• **AIM OF THE TASK**
Please transcribe the data below exactly. Leave the pictures out.

---

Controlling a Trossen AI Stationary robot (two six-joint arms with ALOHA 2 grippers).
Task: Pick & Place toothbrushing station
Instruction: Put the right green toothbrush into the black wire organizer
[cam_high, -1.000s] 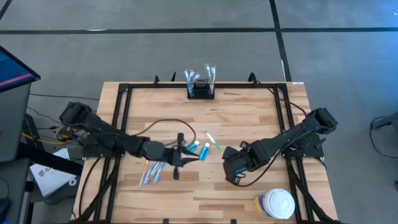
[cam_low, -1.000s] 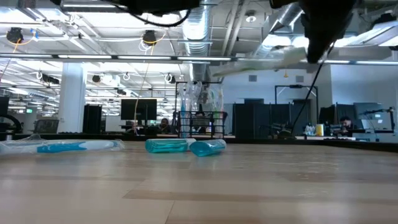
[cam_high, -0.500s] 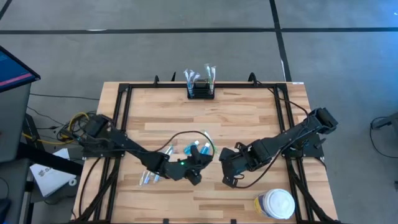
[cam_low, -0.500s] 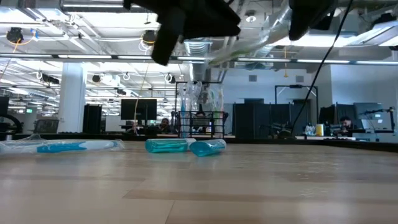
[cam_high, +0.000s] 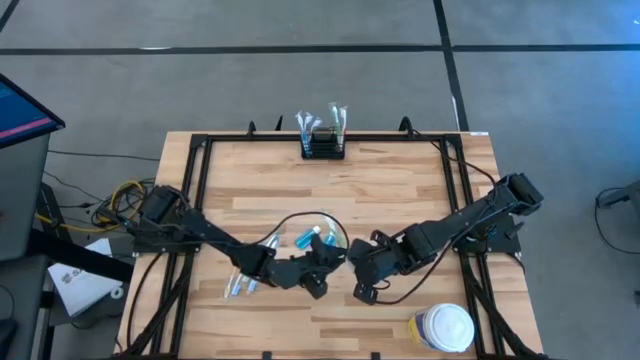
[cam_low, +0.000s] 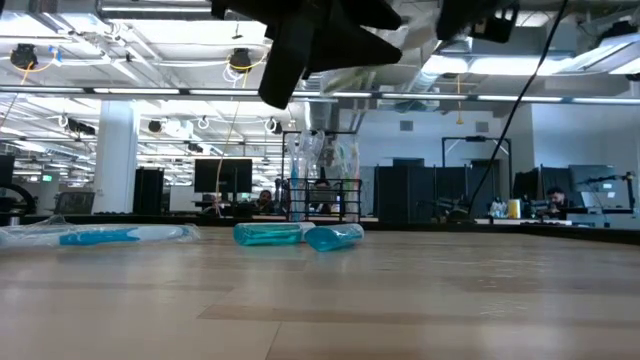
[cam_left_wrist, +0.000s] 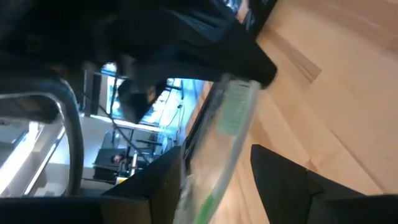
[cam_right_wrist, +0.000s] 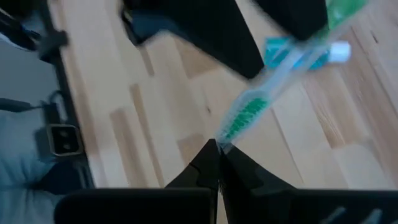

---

• **TASK SOLUTION**
Controlling a Trossen AI Stationary robot (two six-joint arms with ALOHA 2 grippers).
Task: Pick & Place toothbrushing station
Instruction: Put the right green toothbrush into the black wire organizer
[cam_high, -1.000s] 
[cam_low, -1.000s] 
[cam_high, -0.500s] 
[cam_low, -0.500s] 
[cam_high, +0.000s] 
[cam_low, +0.000s] 
[cam_left_wrist, +0.000s] 
[cam_right_wrist, +0.000s] 

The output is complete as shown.